(Data segment Opens)
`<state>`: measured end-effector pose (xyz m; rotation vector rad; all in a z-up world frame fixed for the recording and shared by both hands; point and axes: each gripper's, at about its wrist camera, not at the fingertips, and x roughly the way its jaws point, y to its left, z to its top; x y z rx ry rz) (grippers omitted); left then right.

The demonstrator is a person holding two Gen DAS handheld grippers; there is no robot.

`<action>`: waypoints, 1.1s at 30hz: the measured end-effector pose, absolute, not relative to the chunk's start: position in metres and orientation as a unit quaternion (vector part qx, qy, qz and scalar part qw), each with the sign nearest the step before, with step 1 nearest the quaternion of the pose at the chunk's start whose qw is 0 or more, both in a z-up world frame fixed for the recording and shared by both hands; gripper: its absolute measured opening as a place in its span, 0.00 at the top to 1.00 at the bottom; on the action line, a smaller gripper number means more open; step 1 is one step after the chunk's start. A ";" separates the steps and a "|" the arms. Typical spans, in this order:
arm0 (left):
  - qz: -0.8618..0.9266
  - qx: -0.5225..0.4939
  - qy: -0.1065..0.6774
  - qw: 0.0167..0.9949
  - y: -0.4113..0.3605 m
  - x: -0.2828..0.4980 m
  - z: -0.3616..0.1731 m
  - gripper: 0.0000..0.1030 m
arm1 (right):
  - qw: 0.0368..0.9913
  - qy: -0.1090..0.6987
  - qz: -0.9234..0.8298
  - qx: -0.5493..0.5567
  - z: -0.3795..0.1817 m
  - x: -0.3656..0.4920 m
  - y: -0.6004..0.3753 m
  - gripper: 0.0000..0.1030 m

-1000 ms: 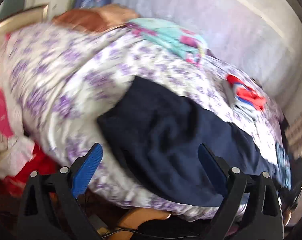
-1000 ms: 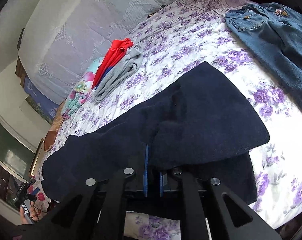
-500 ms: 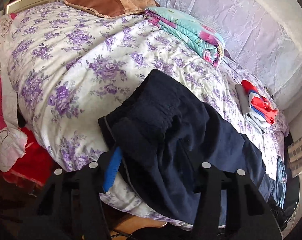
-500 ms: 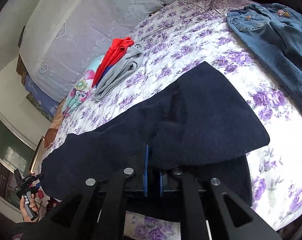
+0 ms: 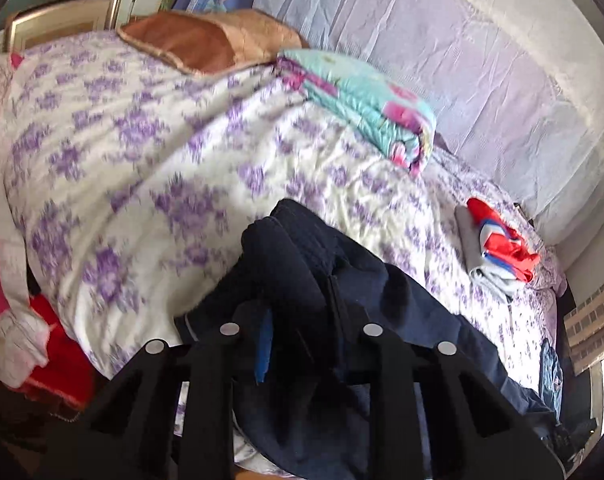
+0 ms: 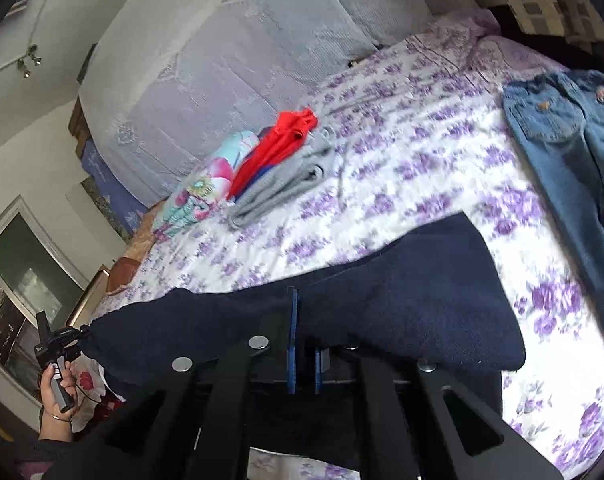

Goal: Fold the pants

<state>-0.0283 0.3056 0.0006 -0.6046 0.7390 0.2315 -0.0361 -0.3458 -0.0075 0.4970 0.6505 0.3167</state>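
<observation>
The dark navy pants (image 5: 341,320) lie stretched along the near edge of a bed with a purple-flowered cover (image 5: 162,152). My left gripper (image 5: 298,344) is shut on the bunched waistband end, the cloth filling the gap between its jaws. My right gripper (image 6: 303,344) is shut on the near edge of the pants (image 6: 401,300) at the leg end and holds it lifted off the cover. In the right wrist view the left gripper (image 6: 62,340) shows far left in a hand, pulling the cloth taut.
Blue jeans (image 6: 573,152) lie on the bed at the right. A folded grey and red pile (image 6: 286,168) and a folded turquoise quilt (image 5: 365,108) sit near the lace-covered headboard (image 5: 441,60). A brown pillow (image 5: 206,40) lies at the far left corner.
My left gripper went from open beside the waistband to shut on it. My right gripper has lifted its edge of the pants, and the cloth is now stretched taut between both grippers.
</observation>
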 end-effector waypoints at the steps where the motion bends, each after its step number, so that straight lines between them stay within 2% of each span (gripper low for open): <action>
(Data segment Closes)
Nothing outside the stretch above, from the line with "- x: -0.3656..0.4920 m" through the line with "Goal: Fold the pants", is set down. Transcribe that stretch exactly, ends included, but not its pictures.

  - x: -0.3656..0.4920 m
  - y: -0.6004..0.3753 m
  - gripper: 0.0000..0.1030 m

-1000 ms: 
-1000 ms: 
-500 ms: 
-500 ms: 
+0 ms: 
+0 ms: 

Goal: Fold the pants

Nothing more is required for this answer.